Facial Expression Rcognition(FER) based on deep convolutional neural network(CNN).
FER2013 Challenges in Representation Learning: Facial Expression Recognition Challenge
Download fer2013.csv
and put it into ./data
Based on VGG16, with GaussianNoise, and simpler fully-connected layers in the top.
main_input = layers.Input([config.img_size, config.img_size, 1])
x = layers.BatchNormalization()(main_input)
x = layers.GaussianNoise(0.01)(x)
base_model = VGG16(weights=None, input_tensor=x, include_top=False)
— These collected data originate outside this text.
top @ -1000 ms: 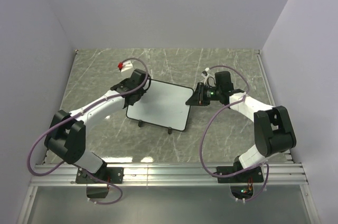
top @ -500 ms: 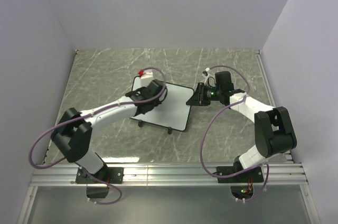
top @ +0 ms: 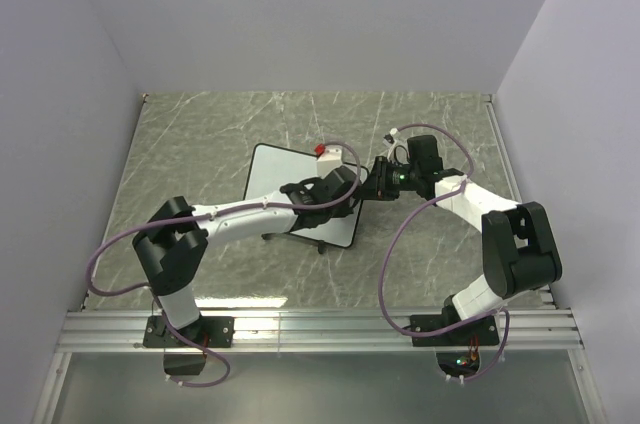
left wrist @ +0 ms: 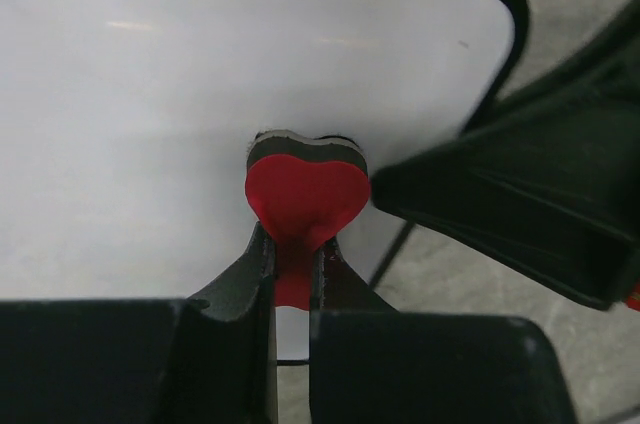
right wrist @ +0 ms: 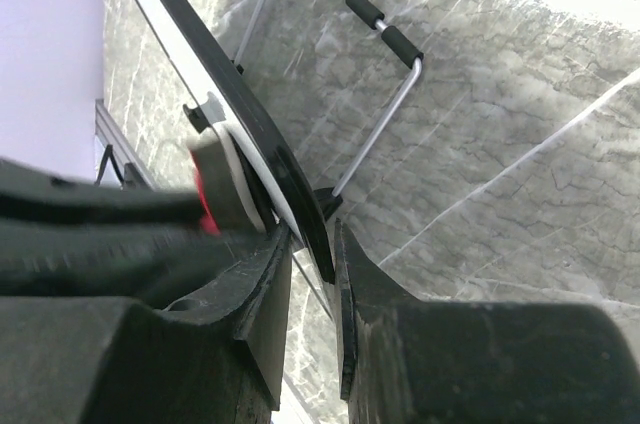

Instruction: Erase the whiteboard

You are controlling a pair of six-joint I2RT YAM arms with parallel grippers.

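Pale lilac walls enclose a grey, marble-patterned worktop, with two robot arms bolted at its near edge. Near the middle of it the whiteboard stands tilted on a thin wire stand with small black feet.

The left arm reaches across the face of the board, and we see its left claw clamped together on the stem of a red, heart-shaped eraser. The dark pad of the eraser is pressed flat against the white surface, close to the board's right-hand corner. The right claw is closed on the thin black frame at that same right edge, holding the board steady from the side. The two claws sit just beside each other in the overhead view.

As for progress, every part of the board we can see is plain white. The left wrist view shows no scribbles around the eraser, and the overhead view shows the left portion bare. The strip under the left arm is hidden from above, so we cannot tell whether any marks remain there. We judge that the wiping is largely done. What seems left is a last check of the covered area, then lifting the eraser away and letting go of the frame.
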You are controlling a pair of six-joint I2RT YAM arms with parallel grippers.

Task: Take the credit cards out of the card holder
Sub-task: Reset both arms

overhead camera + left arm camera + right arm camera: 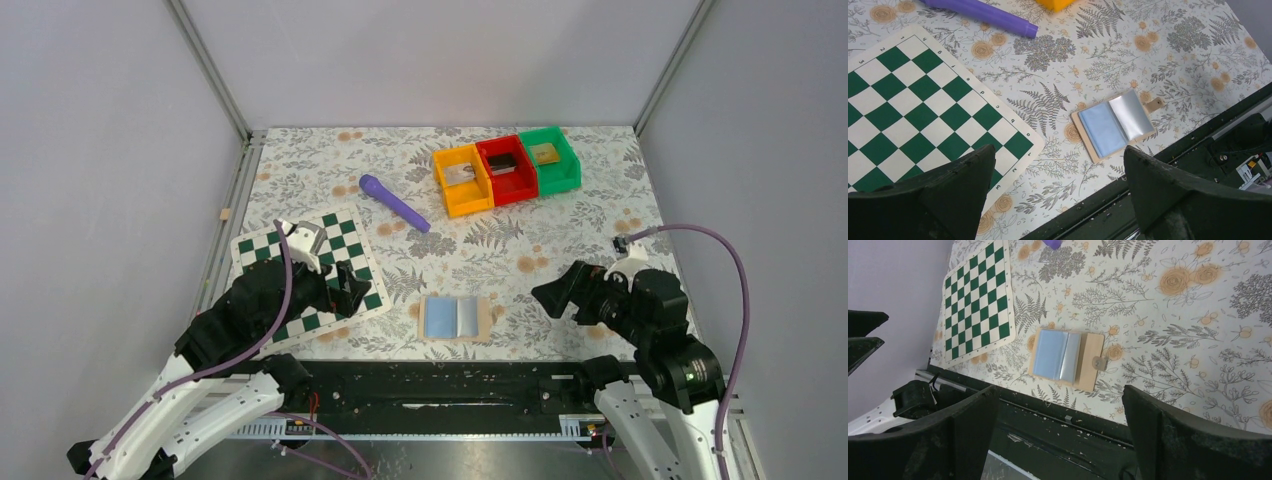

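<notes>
Near edge of the worktop, centre: small flat tan folding card holder (pixel 455 317), lying open, two light blue panels face up side by side, closing tab pointing toward the right edge. The right panel shows a pale sheen in the left wrist view. Nothing touches it.

Worktop (pixel 600 200): rectangular, covered with a pale cloth printed with grey ferns and orange flowers. A black rail (pixel 430 385) runs along its near edge.

Near left corner: green-and-white checkered board (pixel 345 235), lying flat and slightly turned.

Centre, toward the far edge: purple plastic cylinder (pixel 393 202), lying diagonally.

Far edge, right of centre: three open plastic bins in a touching row, orange (pixel 468 205), red (pixel 515 192) and green (pixel 562 180), each holding a small item too small to identify.

Enclosure: plain grey wall panels (pixel 100 150) on three sides, joined by bare metal corner posts (pixel 210 65).

Left fingers (pixel 958 190): black, spread wide, holding nothing, above the board's near right corner.

Right fingers (pixel 968 430): black, spread wide, holding nothing, above the near right part of the worktop, to the right of the card holder and apart from it.
</notes>
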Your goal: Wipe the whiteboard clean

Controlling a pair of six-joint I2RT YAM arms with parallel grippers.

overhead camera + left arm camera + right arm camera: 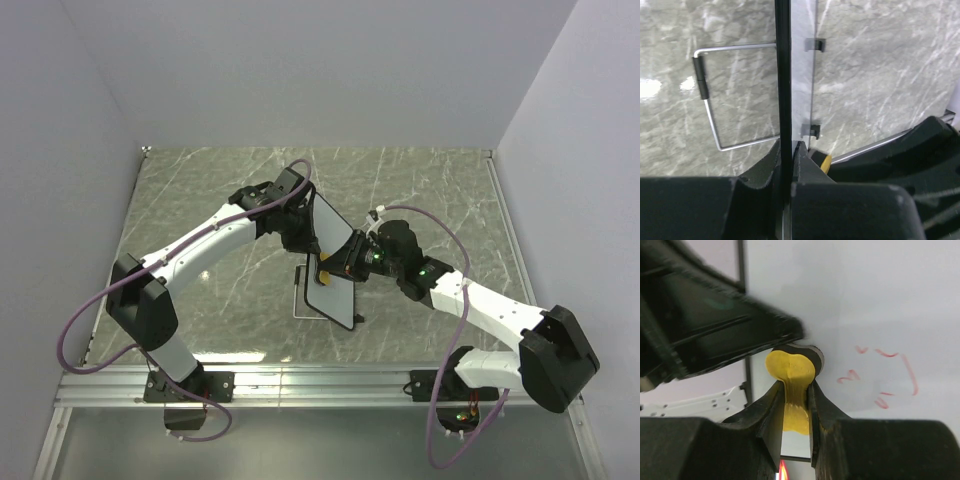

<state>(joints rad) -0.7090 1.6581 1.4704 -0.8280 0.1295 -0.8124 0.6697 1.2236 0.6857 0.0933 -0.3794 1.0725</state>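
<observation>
1. Spanning the scene, the marble tabletop point(200, 200) carries the work at its middle, about midway between its left and right edges.
2. The whiteboard point(335, 300) is raised on edge there. Its long axis runs from the far edge toward the near edge, and its written face turns toward the right edge. I cannot tell whether its lower rim touches the tabletop.
3. A wire stand point(710, 125) juts from the board's back, toward the left edge.
4. The left gripper point(787, 150) is clenched on the board's black frame, edge-on, with one finger on each face. This arm acts as the holder.
5. The right gripper point(797, 390) is grasping the yellow eraser point(790, 372) by its narrow waist, with the eraser's rounded end against the white face. This arm is the one on the marked side.
6. The red scribbles point(850, 376) lie on the face near the eraser, off to the right in the right wrist view and not under it. In my judgement, the coming wipe must travel sideways along the face toward them.
</observation>
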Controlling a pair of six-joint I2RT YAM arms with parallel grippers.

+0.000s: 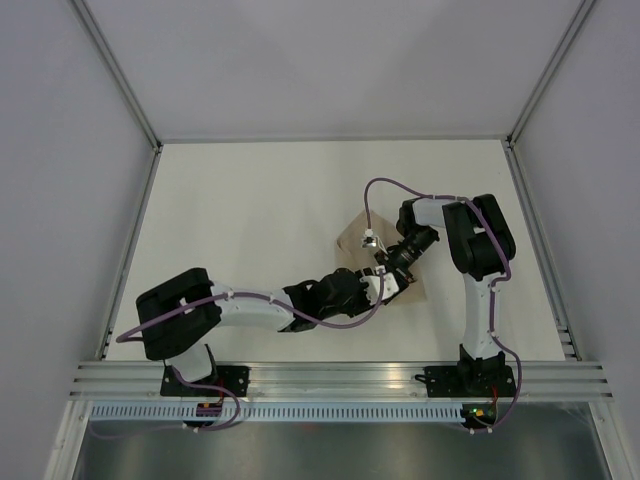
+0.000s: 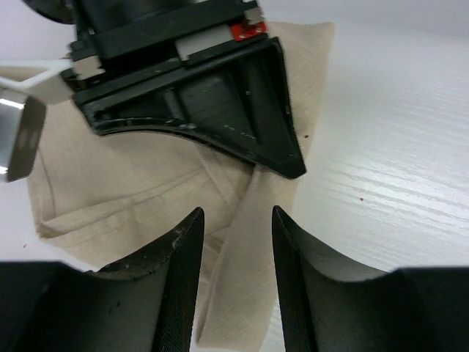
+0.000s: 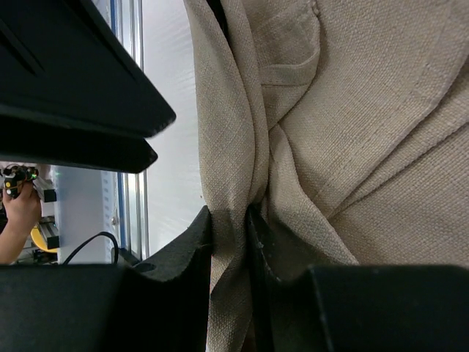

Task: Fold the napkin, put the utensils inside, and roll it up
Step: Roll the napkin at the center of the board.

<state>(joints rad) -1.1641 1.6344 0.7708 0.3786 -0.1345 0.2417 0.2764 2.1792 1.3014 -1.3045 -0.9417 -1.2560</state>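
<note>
Fold step in hand: napkin (image 1: 350, 243) lies bunched on the worktop (image 1: 250, 200) right of centre, right fingers (image 3: 205, 224) clenched on a pinched ridge of it, left fingers (image 2: 192, 227) spread apart over a flap, grasping nothing (no utensils in view), so next probably regrip and flatten.

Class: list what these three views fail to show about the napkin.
- Top view: both arms cover most of the napkin; its outline is hidden.
- Right wrist view: the right hand pinches a fold; the cloth's edges run off frame.
- Left wrist view: the left hand hides the napkin's near edge.
</note>
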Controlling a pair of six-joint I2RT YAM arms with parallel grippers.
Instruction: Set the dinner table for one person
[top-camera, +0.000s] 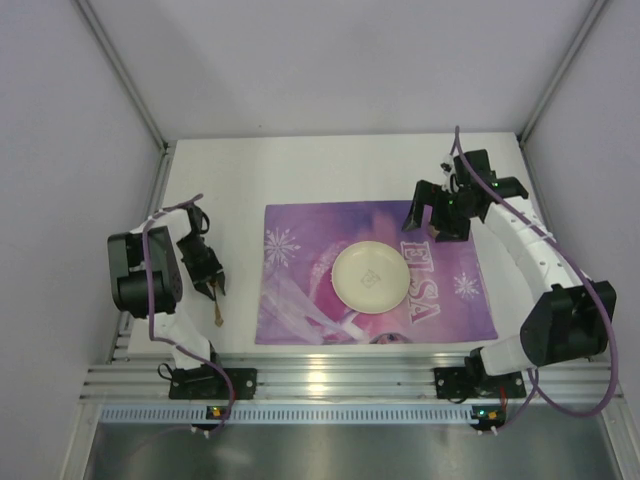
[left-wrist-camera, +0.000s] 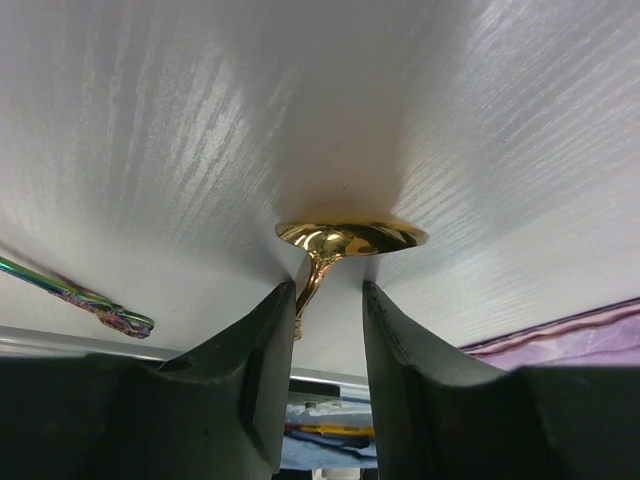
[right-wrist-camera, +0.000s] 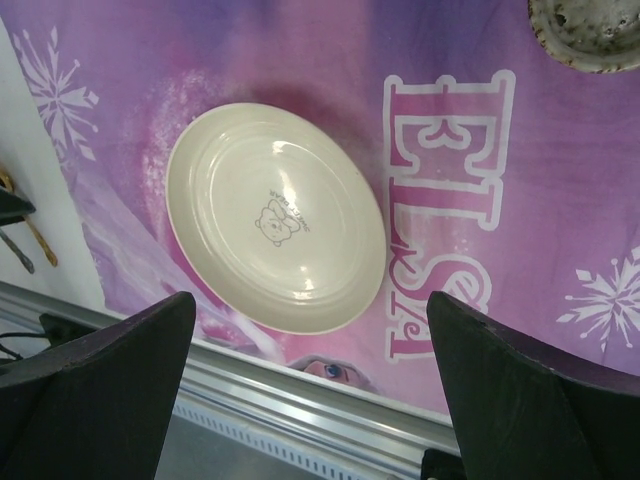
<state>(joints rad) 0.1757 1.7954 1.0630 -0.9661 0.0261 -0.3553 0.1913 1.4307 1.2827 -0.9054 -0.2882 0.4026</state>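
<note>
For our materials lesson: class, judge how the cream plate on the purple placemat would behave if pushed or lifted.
The cream plate looks rigid and probably keeps its shape. Its glossy surface may slip in a grip. Flat and shallow on the placemat, it would likely slide, not tip.

- I see the white dinner table (top-camera: 330, 170), its ribbed aluminium rail (top-camera: 350, 375) along the near edge.
- A purple ELSA placemat (top-camera: 290, 290) lies flat mid-table.
- To its left a gold spoon (left-wrist-camera: 350, 238) touches the bare white surface.
- A rainbow-coloured utensil (left-wrist-camera: 90, 300) lies near the spoon.
</note>
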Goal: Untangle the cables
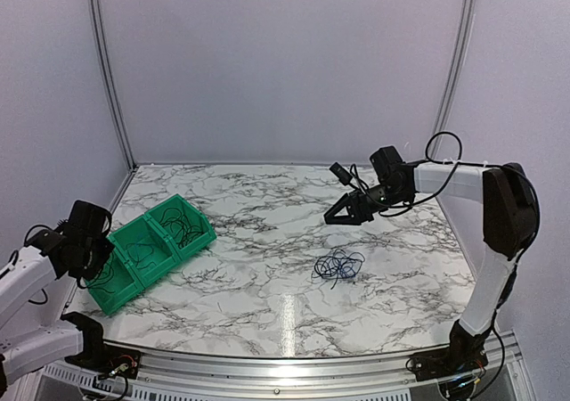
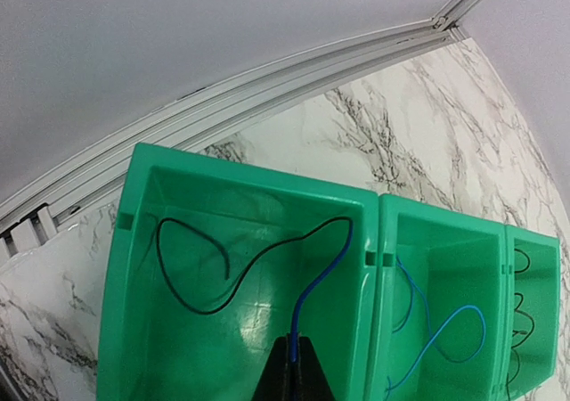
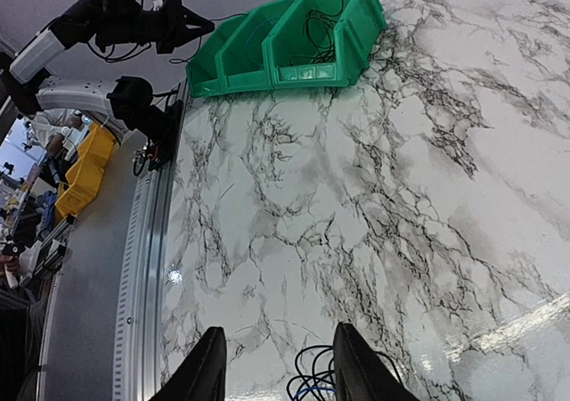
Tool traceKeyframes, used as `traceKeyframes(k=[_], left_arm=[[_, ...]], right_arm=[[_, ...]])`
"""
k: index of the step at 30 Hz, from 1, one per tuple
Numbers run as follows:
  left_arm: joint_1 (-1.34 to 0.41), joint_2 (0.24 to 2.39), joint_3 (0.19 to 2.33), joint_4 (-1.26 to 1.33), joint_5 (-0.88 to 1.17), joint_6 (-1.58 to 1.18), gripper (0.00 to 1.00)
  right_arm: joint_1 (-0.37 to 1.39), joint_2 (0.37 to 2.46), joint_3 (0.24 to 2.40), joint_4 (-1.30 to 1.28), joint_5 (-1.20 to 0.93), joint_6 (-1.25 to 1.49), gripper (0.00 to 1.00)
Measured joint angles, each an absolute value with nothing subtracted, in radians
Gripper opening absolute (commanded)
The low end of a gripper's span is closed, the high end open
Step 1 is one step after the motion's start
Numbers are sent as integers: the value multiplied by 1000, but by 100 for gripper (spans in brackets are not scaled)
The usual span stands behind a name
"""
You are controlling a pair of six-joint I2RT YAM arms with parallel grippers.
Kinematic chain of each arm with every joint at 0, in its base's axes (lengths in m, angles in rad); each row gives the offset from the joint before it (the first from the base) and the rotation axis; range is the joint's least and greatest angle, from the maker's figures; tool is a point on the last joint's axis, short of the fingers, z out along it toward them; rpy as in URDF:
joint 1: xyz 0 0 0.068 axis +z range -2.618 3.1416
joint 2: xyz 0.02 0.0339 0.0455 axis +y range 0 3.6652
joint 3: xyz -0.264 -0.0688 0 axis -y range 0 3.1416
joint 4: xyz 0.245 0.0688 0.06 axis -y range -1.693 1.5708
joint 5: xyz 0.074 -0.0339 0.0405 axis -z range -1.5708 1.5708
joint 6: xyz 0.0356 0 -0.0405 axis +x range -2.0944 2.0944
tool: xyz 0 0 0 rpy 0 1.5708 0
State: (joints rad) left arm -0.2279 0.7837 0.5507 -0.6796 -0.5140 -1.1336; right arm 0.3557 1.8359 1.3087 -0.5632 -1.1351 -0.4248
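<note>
Fingers of the right gripper (image 3: 280, 330) stand spread apart, raised over the tangled cables (image 1: 338, 265), which lie untouched on the table (image 1: 258, 285) below. Left gripper (image 2: 292, 356) pinches a blue cable (image 2: 322, 272) inside the green bin (image 2: 125, 276).

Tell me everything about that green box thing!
The green box looks like shiny plastic: three open bins joined in a row. It sits flat on the marble table, at its left side. The bin under the left gripper holds a black wire and a blue wire, which that gripper pinches. The middle bin holds another blue wire. The far bin holds thin black wires.
</note>
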Motion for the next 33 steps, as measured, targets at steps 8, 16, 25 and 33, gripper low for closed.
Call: traceKeyframes(k=[8,16,25,33], left_arm=[[-146,939,484,-440,-490,-988,0],[-104,970,449,-265,-522,-891,0],[-91,978,449,-239,-504,-850,39],[-90,852,478,-342,-493,-856,52]], right_arm=[[351,1836,1310,-574,-1131,-438,41],[351,1836,1310,-582,-1117,-443,42],[351,1847,1316,-594,-1114,-451,41],[351,1850,1330,-612,-1113,-475,42]])
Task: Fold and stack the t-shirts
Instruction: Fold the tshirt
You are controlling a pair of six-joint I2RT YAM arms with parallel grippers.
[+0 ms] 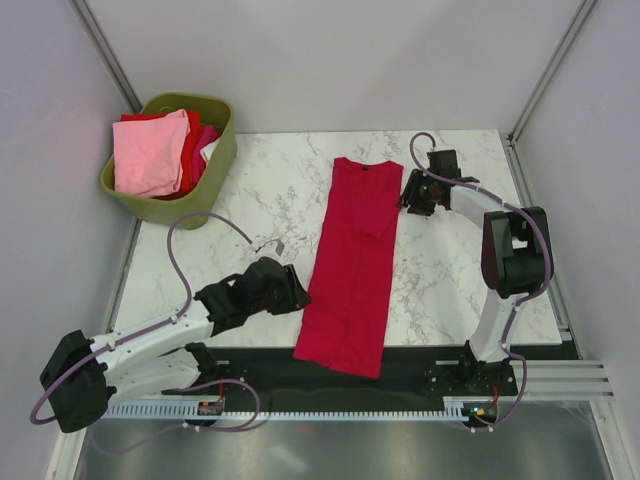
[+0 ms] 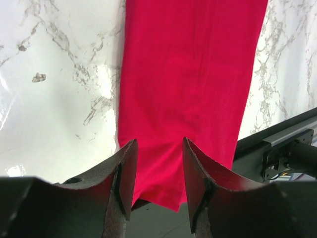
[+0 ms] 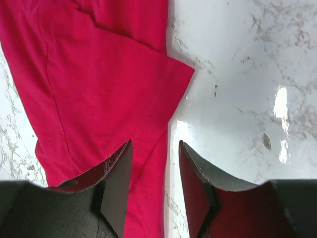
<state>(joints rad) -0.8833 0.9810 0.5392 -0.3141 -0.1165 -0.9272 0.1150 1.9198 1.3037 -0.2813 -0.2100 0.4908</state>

# flatten = layers.GlobalAveragePooling2D()(base_model.output)
flatten = Flatten()(base_model.output)
fc = Dense(2048, activation='relu',
kernel_regularizer=l2(0.001),
bias_regularizer=l2(0.001),
)(flatten)
fc = Dropout(dropout_rate)(fc)
fc = Dense(2048, activation='relu',
kernel_regularizer=l2(0.001),
bias_regularizer=l2(0.001),
)(fc)
fc = Dropout(dropout_rate)(fc)
predictions = Dense(config.class_num, activation="softmax")(fc)
model = keras.Model(inputs=main_input, outputs=predictions, name='vgg16')
optimizer = keras.optimizers.Adam(lr)
model.compile(loss='categorical_crossentropy',
optimizer=optimizer,
metrics=['categorical_accuracy'])
return model
Usage: python preprocess.py
Origin csv file is converted to images.
Facial part of the image is detected and extracted by Dlib and Opencv2.
Then resize to original size(48*48).
Several pickle files contain each image path and label.
def crop_face_area(detector, landmark_predictor, image, img_size):
p_img = Image.fromarray(image).convert(mode='RGB')
cv_img = cv2.cvtColor(np.asarray(p_img), cv2.COLOR_RGB2GRAY)
faces = detector(cv_img, 1)
all_landmarks = []
all_faces = []
if len(faces) > 0:
for face in faces:
shape = landmark_predictor(cv_img, face)
landmarks = np.ndarray(shape=[68, 2])
for i in range(68):
landmarks[i] = (shape.part(i).x, shape.part(i).y)
all_landmarks.append(landmarks)
x1, y1, x2, y2 = face.left(), face.top(), face.right(), face.bottom()
if x1 < 0:
x1 = 0
if x1 > cv_img.shape[1]:
x1 = cv_img.shape[1]
if x2 < 0:
x2 = 0
if x2 > cv_img.shape[1]:
x2 = cv_img.shape[1]
if y1 < 0:
y1 = 0
if y1 > cv_img.shape[0]:
y1 = cv_img.shape[0]
if y2 < 0:
y2 = 0
if y2 > cv_img.shape[0]:
y2 = cv_img.shape[0]
img = cv2.resize(cv_img[y1:y2, x1:x2], (img_size, img_size))
all_faces.append(img)
return np.asarray(all_faces), np.asarray(all_landmarks)
else:
return None, None
After running the script, you should get the following files.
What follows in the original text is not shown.